[mlpack] Cross-validation and hyper-parameter tuning infrastructure

Wed Apr 26 02:24:18 EDT 2017

Hi Ryan.

> The key problem, like you said, is that we don't know what AuxType
> should be so we can't call its constructor.  But maybe we can adapt
> things a little bit:
> 
> template<typename AuxType, typename... Args>
> struct Holder /* needs a better name */
> {
>  // This typedef allows us access to the type we need to construct.
>  typedef AuxType Aux;
> 
>  // These are the parameters we will use.
>  std::tuple<Args...> args;
> 
>  Holder(Args... argsIn) { /* put argsIn into args */ }
> };
> 
> Then we could use this in addition with the Bind() class when calling an
> optimizer:
> 
>  std::array<double, 3> param3s = { 1.0, 2.0 4.0 };
>  std::array<double, 2> auxParam1s = { 1.0, 3.0 };
>  std::array<double, 4> auxParam2s = { 4.0, 5.0, 6.0, 8.0 };
>  auto results = tuner.Optimize<GridSearch>(Bind(param1), Bind(param2),
>      param3s, Holder<AuxType>(auxParam1s, auxParam2s));
> 
> Like most of my other code ideas, this is a very basic sketchup, but I
> think it can work.  Let me know what you think or if there is some
> detail I did not think about enough that will make the idea fail. :)

I think this approach is quite implementable. Moreover, we should be able to provide support of Bind for aux parameters:

  std::array<double, 3> param3s = { 1.0, 2.0, 4.0 };
  double auxParam1 = 1.0;
  std::array<double, 4> auxParam2s = { 4.0, 5.0, 6.0, 8.0 };
  auto results = tuner.Optimize<GridSearch>(Bind(param1), Bind(param2),
     param3s, Holder<AuxType>(Bind(auxParam1), auxParam2s));

> Sure; I think maybe we should allow the user to pass in a DatasetInfo
> with the training data and labels, to keep things simple.

Can you clarify a bit more what you mean here?

> If you like, we can easily enforce a constraint that the Optimize()
> function should take no additional parameters than 'arma::mat& iterate'
> (looks like only L_BFGS does this, and I've just gone ahead and
> deprecated the extra overload that takes maxIterations).
> 
> In this way, we could avoid the need for OptimizerArg() entirely, and
> possibly make the hyperparameter optimizer easier to understand, by
> having the user modify the optimizer after construction of the
> hyperparameter optimizer:
> 
> // move optimizer type to class template parameter
> HyperParameterOptimizer<SoftmaxRegression<>, Accuracy, KFoldCV, SA> h;
> 
> h.Optimizer().Tolerance() = 1e-5;
> h.Optimizer().MoveCtrlSweep() = 3;
> 
> h.Optimize(…);

In this approach we need to construct an optimizer before the method Optimize (of HyperParamOptimizer(Tuner) in the example above) is called, and it can be very problematic because of two reasons.
1. We don’t know what FunctionType object (which wraps cross validation) to optimize since it depends on what we pass to the method Optimize (in particular, it depends on whether or not we bind some arguments).
2. In the case of GridSearch we also don’t know sets of values for parameters before calling the method Optimize. Recall that we pass these sets of values during construction of an GridSearch object.

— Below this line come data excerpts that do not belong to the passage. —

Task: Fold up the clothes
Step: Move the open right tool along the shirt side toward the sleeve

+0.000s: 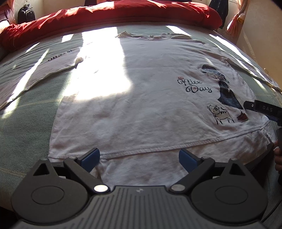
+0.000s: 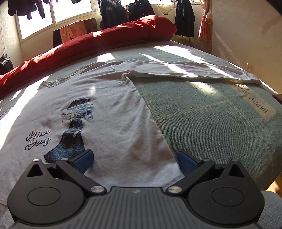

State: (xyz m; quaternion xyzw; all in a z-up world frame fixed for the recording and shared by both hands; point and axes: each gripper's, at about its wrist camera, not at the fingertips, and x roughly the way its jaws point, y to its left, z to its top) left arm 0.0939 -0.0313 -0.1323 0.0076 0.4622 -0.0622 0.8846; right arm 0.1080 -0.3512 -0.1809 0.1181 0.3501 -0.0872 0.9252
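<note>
A white long-sleeved shirt (image 1: 141,98) with a "Nice Day" print lies flat and face up on the green bed cover (image 1: 26,132). Its sleeves spread out to both sides. My left gripper (image 1: 139,158) is open just above the shirt's hem at the near left. Over the shirt's near right corner (image 2: 141,149), my right gripper (image 2: 134,161) is open too, with the side edge running between its blue pads. Neither gripper holds cloth. The right gripper's body (image 1: 262,109) shows at the right edge of the left wrist view.
A red duvet (image 1: 109,15) is bunched along the far side of the bed. Dark clothes (image 2: 123,12) hang by the window beyond it. The right sleeve (image 2: 193,70) stretches toward the bed's right edge. A white label (image 2: 255,104) lies on the cover.
</note>
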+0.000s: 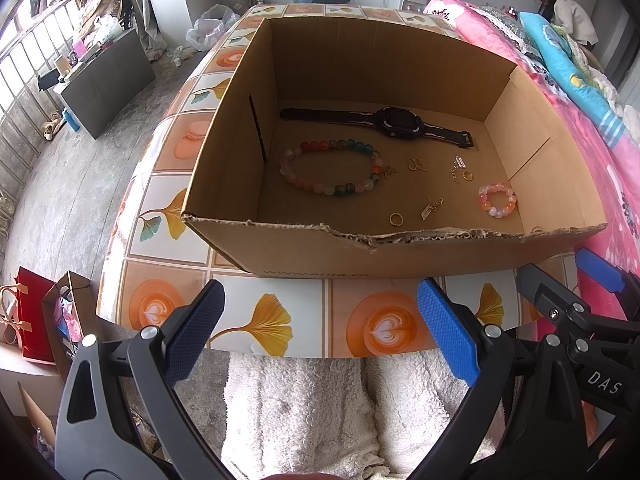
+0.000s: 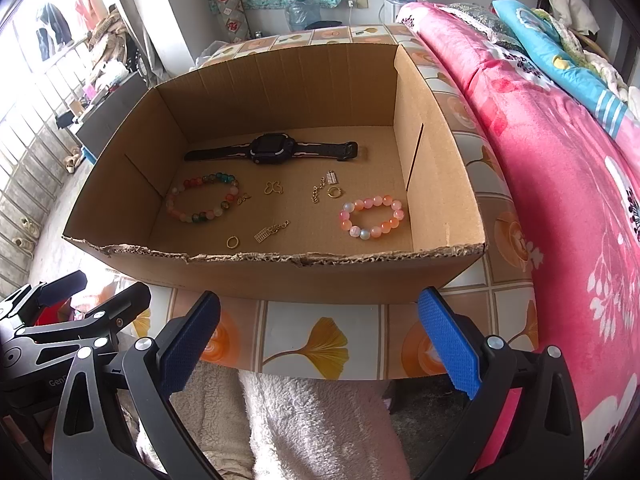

> * if we pass, e.g., 'double lambda' to Optimize(), then the search for
>   the best lambda value will be over all possible values of lambda?

Yes. The search will be influenced by the optimizer (like, e.g., gradient descent) and the provided initial value.

> * if we pass, e.g., 'std::array<double, 3> lambdas' to Optimize(), then
>   the search for the best lambda value will only be over the three
>   given values?

Yes again. It is worth to note that we suppose to use only one optimizer at once. That means we shouldn’t mix the mentioned cases in one call of the method Optimize.

> If that's correct, then it might be nice to implement some additional
> idea such as when the user passes a 'math::Range<double> lambda', the
> search will be over all possible values of lambda within the given
> range.  (One can simply modify the objective value to be DBL_MAX when
> outside the bounds of the given lambda, or we can consider visiting how
> optimizers can work in a constrained context.)

I think this behaviour should be handled by optimizers since we suppose to call them only once. I guess we already have touched this feature in the discussion about simulated annealing.

> Thank you for the long discussions; I think it's important to get these
> details worked out first.  I realize that with the questions I am asking
> it would be easy to see this as scope creep of the proposal, but I don't
> think that we need to stuff more things into the summer (unless you want
> to of course!).  But I do think it is important to at least think
> through how these things might be implemented in the future, so that the
> hyperparameter optimizer and cross-validator we do get are generic
> enough to work with these expected future use cases.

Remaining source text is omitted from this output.